▶ [EXERCISE REQUIREMENTS]: Each line in the material below, starting at the one with "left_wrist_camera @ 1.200" and ending at the one with "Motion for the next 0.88", is to be reproduced exactly; no picture is to be copied.

[[ RECORDS FOR THIS EXERCISE open ]]

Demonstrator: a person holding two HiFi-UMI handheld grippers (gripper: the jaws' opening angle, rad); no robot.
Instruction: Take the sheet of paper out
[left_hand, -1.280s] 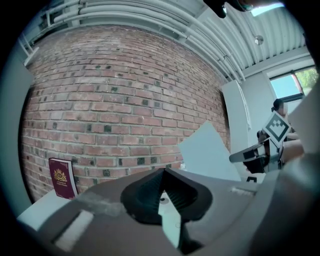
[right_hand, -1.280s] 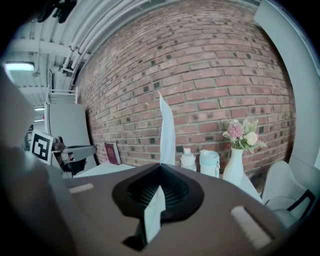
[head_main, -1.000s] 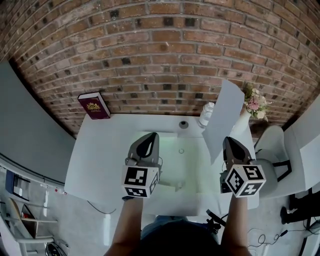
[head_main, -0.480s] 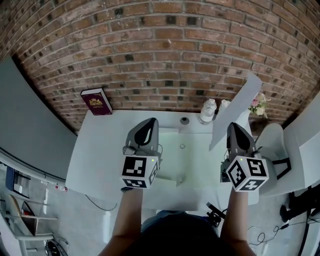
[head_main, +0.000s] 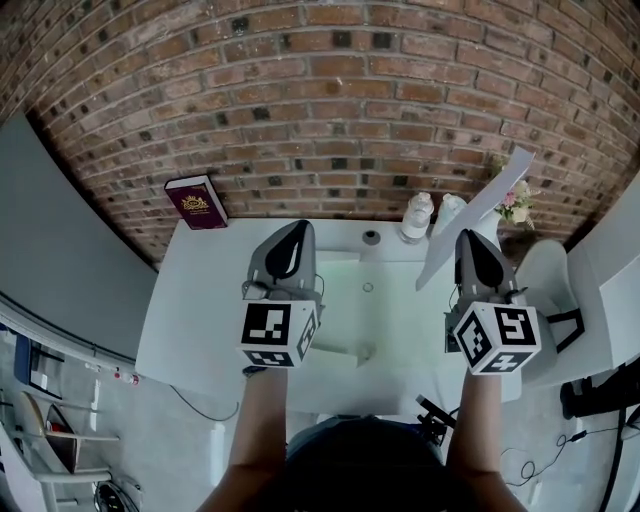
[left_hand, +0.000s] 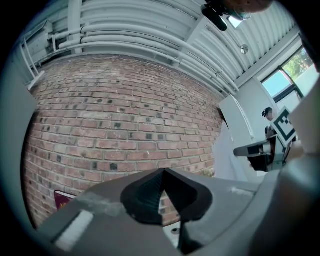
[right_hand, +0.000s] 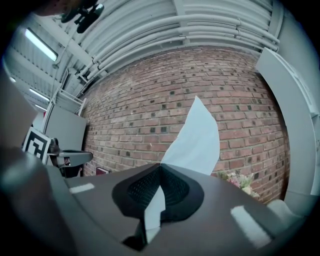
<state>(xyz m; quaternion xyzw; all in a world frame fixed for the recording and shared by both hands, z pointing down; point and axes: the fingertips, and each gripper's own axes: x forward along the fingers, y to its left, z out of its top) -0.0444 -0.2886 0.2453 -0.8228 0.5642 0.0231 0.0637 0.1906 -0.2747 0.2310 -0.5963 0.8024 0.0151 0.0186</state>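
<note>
**Holding paper up in right gripper; left one empty**

Hidden/unclear: in the head view the lower edge of the paper (head_main: 482, 210) disappears behind the right gripper (head_main: 468, 240). The clamp itself shows only in the right gripper view. There the pads are pressed together on the paper (right_hand: 197, 135); a strip runs down between them and the rest fans up against the brick wall (right_hand: 150, 100). The sheet is in the air, off the table (head_main: 200, 310), with its top corner by the flowers (head_main: 515, 203).

Left gripper (head_main: 296, 230): jaws together, nothing between them. A small round item sits on the table beyond it; can't identify it.

Writing: maroon book (head_main: 196, 203) has a gold crest, unreadable. Bottles (head_main: 417, 217) have labels too small to read. Marker cubes (head_main: 278, 335) carry black-and-white squares only.

Views: bottles show only from the head. Ceiling pipes (left_hand: 125, 35) show only from the grippers. The left gripper view catches just a corner of the book.
</note>
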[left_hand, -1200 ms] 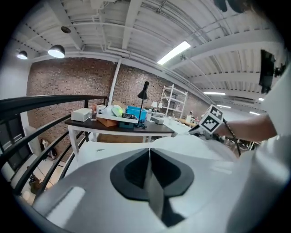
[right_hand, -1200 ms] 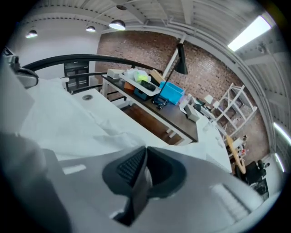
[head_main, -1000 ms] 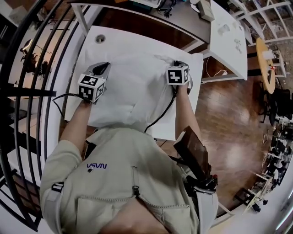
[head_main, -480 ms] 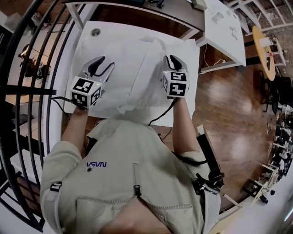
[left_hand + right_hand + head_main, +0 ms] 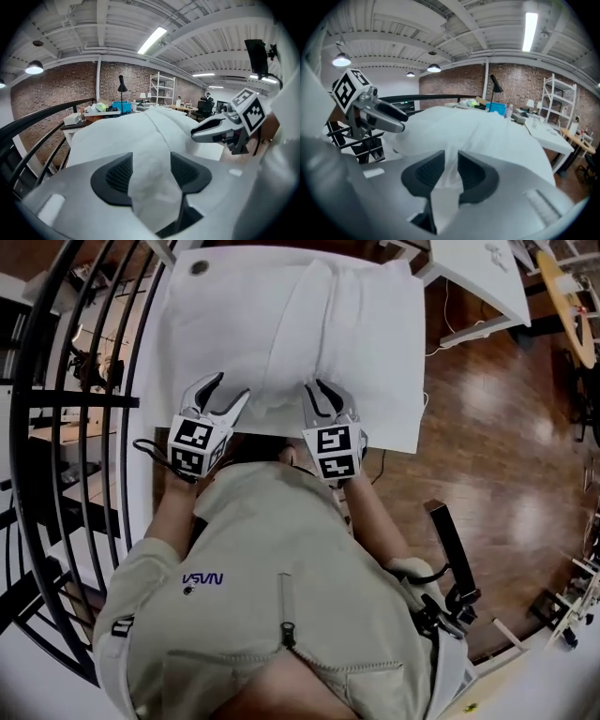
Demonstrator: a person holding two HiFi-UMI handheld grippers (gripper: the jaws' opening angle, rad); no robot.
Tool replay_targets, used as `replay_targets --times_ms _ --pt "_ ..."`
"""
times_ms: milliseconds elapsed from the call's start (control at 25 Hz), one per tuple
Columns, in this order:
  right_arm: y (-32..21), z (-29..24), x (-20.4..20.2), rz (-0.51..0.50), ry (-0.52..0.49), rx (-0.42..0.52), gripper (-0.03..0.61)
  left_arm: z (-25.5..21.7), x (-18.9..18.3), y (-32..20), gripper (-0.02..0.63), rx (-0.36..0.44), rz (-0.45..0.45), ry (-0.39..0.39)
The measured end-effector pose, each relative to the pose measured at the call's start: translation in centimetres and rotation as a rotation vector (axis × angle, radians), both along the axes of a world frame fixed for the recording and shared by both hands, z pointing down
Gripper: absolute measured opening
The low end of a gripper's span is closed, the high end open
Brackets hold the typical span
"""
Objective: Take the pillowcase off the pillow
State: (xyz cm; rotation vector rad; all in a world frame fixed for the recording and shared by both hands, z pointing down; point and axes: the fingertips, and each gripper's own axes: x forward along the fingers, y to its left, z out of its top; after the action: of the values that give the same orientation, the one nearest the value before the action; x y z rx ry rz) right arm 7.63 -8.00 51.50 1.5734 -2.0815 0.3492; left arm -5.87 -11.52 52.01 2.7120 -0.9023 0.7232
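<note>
Fingers (image 5: pixel 117 174) apart on both sides, pillowcase cloth between them.
L gripper (image 5: pixel 225 397): jaws have just been opening, now wide, w/ a bunch of pillowcase (image 5: pixel 272 401) in the gap, not clamped. R gripper (image 5: pixel 324 397): also just opening, gap narrower, a fold inside. Pillow (image 5: pixel 319 320) lies on white table (image 5: pixel 178 343), near end at both grippers. Step: taking hold at near end. Next, prob.: close on case only, then pull toward body.

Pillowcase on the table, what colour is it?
Plain white. The pillowcase shows best in the head view.
</note>
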Motion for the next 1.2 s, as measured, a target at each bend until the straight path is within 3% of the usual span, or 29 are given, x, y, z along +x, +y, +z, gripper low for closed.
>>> replay_targets --times_ms 280,360,440,480,520,680,840,1040,1200 --pt "1.6 5.4 -1.6 0.042 -0.007 -0.132 0.153 4.9 0.1 -0.8 0.241 -0.004 0.038 -0.181" --pt "0.9 6.1 -1.2 0.054 0.016 -0.152 0.153 4.6 0.7 -1.0 0.206 -0.003 0.019 -0.217" --pt "0.2 6.7 -0.6 0.082 0.062 -0.153 0.130 4.6 0.9 -1.3 0.140 0.001 0.012 -0.190" --pt "-0.1 6.7 -0.3 0.097 0.091 -0.141 0.048 4.5 0.8 -1.6 0.105 0.008 0.007 -0.160" --pt "-0.4 6.5 0.0 0.109 0.115 -0.123 0.006 4.1 0.6 -2.0 0.084 0.020 -0.004 -0.127" --pt "-0.7 2.4 1.7 0.173 0.165 -0.002 0.006 0.0 -0.8 -4.6 0.040 0.084 -0.092 -0.005" --pt "-0.2 -1.0 6.5 0.283 0.225 0.073 0.006 -4.0 -1.6 -8.1 0.034 0.128 -0.147 0.067" --pt "2.4 0.5 13.6 0.412 0.260 0.011 0.006 -4.0 -2.2 -8.8 0.032 0.086 -0.168 0.105" --pt "4.2 5.7 14.0 0.425 0.250 -0.113 0.006 0.2 -2.6 -5.8 0.029 -0.015 -0.171 0.078"
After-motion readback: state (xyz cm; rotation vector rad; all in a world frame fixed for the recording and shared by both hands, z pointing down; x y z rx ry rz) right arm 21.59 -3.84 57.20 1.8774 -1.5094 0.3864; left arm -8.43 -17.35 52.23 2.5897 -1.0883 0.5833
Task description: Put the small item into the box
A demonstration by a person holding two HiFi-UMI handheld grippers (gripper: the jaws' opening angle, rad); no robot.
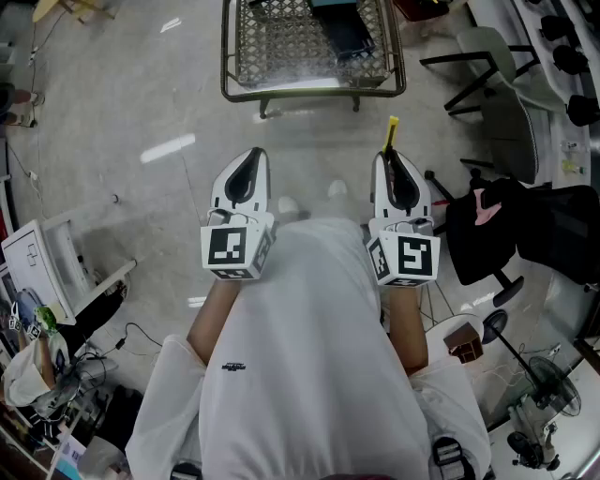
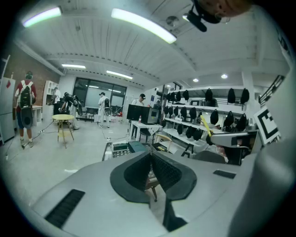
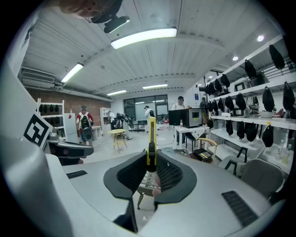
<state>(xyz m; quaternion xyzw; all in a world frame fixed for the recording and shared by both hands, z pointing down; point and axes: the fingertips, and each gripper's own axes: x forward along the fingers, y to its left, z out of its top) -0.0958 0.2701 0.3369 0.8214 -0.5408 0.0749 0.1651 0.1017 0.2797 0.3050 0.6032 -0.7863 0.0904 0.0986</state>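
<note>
Yellow with a black band at its middle, the small item [image 3: 151, 139] is gripped upright between the pads of the right claw [image 3: 151, 163], whose jaws are closed tight on its lower part. In the right gripper view its upper end is seen standing well above the jaw tips. In the head view only a short yellow tip is shown past the end of that claw. The left claw [image 2: 150, 159] is shown in the left gripper view with its jaws brought together and nothing between them.

Both claws are held side by side in front of a white shirt [image 1: 309, 356], above a grey floor [image 1: 141, 103]; this is made out only in the head view. A mesh-topped frame [image 1: 309, 56] stands on the floor ahead of both claws, well apart from the held item, with a dark blue thing [image 1: 342, 28] lying on it.

The room beyond is shown only in the gripper views. A round table [image 3: 118, 133], a person with a backpack [image 3: 84, 122] and wall shelves [image 3: 249, 120] hung with dark objects are seen in the right gripper view.
</note>
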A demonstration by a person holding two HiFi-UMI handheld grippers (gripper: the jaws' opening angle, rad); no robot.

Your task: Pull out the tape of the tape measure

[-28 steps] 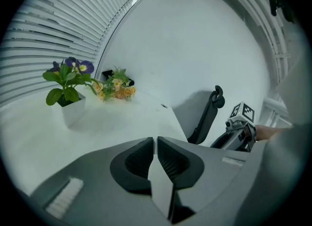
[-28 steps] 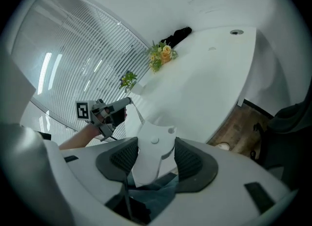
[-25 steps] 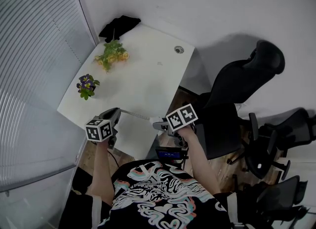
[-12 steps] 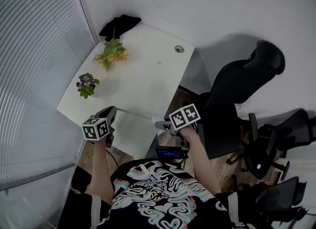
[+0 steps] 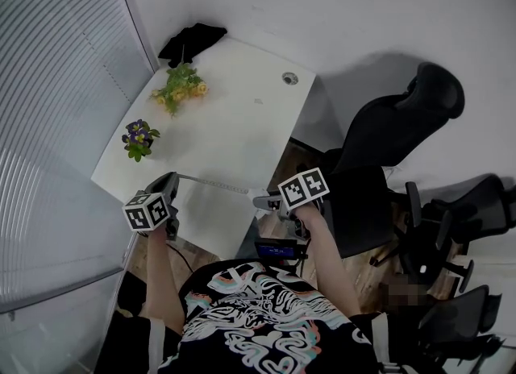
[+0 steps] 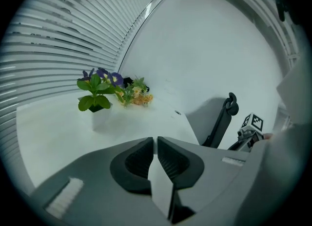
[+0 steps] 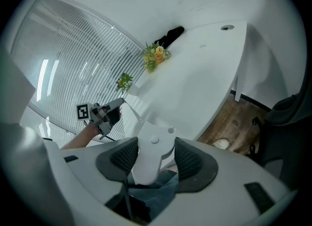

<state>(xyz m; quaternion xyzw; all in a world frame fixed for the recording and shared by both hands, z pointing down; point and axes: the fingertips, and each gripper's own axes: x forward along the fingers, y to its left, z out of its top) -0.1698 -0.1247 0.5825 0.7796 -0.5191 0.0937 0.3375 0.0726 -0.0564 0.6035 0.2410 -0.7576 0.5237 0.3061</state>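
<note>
Left claw (image 6: pixel 156 143) was shut on the free end of the tape (image 6: pixel 161 191), pads pinching the flat white strip. Right claw (image 7: pixel 155 144) was clamped on the white tape measure case (image 7: pixel 150 166), jaws standing wide around its sides. In the head view the tape ran straight through the air between the two, above the near edge of the worktop (image 5: pixel 234 122): hook end at the left claw, case at the right. My read was that the pull-out was partly done, with a fair run of blade out and the hands well apart. What was left was more spread if full extension was wanted. Couldn't tell how much blade remained in the case. The purple flower pot (image 5: pixel 139 137) sat well clear, far left on the worktop.
</note>
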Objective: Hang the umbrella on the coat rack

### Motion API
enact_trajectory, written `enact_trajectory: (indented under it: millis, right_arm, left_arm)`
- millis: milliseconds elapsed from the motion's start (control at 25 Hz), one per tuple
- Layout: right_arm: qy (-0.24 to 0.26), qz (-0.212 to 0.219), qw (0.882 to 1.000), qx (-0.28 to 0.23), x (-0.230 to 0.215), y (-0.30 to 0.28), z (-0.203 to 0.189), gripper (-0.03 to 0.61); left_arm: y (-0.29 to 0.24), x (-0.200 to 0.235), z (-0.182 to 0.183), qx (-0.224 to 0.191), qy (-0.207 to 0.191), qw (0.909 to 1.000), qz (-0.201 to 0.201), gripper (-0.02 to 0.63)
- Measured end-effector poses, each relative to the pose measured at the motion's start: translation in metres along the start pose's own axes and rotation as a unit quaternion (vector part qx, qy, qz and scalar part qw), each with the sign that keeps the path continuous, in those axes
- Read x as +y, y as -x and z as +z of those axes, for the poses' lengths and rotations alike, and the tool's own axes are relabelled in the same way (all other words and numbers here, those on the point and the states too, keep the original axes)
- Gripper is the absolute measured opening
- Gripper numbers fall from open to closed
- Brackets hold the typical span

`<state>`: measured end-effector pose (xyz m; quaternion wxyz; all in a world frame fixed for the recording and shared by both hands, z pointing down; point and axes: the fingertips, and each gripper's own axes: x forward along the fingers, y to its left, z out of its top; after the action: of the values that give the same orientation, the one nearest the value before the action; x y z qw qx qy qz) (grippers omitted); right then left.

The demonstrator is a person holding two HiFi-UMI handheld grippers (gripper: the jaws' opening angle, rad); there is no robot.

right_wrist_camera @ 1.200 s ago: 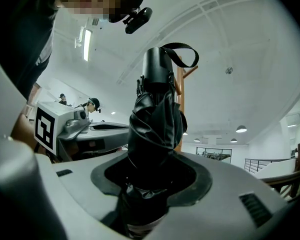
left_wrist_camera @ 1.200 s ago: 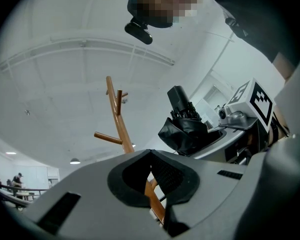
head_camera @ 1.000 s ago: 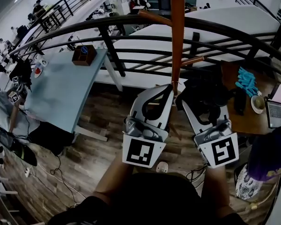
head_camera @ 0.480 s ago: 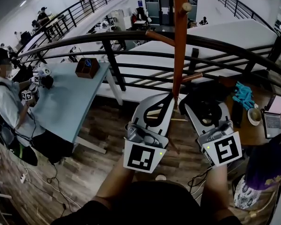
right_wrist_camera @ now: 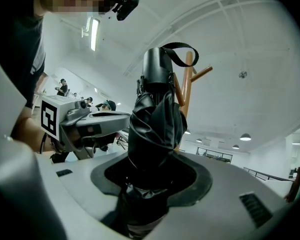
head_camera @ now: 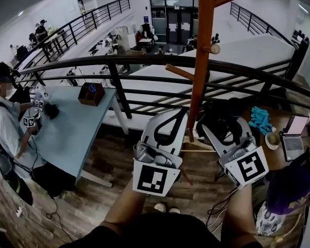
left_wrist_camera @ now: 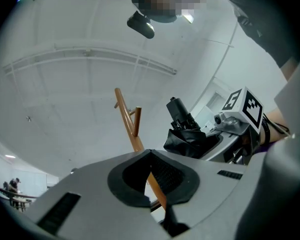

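coat rack point(head_camera: 202, 61): its top runs out past the upper edge of the head view; its foot is hidden behind the two grippers.
umbrella point(right_wrist_camera: 152, 124): the lower end is sunk between the jaws of the right gripper point(right_wrist_camera: 152, 163) and cut by the bottom edge of that view.
left gripper point(left_wrist_camera: 150, 155): its body covers the lower stretch of the rack's pole (only a sliver shows through the pads).
person at the table point(head_camera: 8, 125): cut by the left edge; what the hands hold is too small to tell.
box point(head_camera: 91, 93): contents too small to make out.
purple shape point(head_camera: 289, 182): cut by the right edge; cannot tell what it is.
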<state>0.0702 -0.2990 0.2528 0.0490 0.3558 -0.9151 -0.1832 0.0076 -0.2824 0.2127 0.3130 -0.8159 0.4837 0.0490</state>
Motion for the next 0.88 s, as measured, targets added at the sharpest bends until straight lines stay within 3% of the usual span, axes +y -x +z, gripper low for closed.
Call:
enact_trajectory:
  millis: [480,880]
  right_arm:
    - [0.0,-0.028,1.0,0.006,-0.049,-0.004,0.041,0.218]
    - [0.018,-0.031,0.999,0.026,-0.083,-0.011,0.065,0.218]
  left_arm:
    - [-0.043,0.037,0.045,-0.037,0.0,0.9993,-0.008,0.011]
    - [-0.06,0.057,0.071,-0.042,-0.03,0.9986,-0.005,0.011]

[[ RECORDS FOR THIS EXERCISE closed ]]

▶ [SOLUTION]:
left_wrist_camera @ 1.200 s ago: 
head_camera @ 1.000 s ago: 
head_camera @ 0.480 s ago: 
right_wrist_camera @ now: 
head_camera @ now: 
left_wrist_camera @ now: 

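coat rack point(head_camera: 202, 61): its top runs out past the upper edge of the head view; its foot is hidden behind the two grippers.
umbrella point(right_wrist_camera: 152, 124): the lower end is sunk between the jaws of the right gripper point(right_wrist_camera: 152, 163) and cut by the bottom edge of that view.
left gripper point(left_wrist_camera: 150, 155): its body covers the lower stretch of the rack's pole (only a sliver shows through the pads).
person at the table point(head_camera: 8, 125): cut by the left edge; what the hands hold is too small to tell.
box point(head_camera: 91, 93): contents too small to make out.
purple shape point(head_camera: 289, 182): cut by the right edge; cannot tell what it is.
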<state>0.0702 -0.2990 0.2528 0.0490 0.3558 -0.9151 -0.1832 0.0076 -0.2824 0.2127 0.3130 -0.8159 0.4837 0.0490</state>
Motion for the next 0.88 s, as measured, targets added at the sharpest bends until straight lines stay within 3% of the usual span, axes +y -x +z, gripper low for closed.

The exercise concludes with that.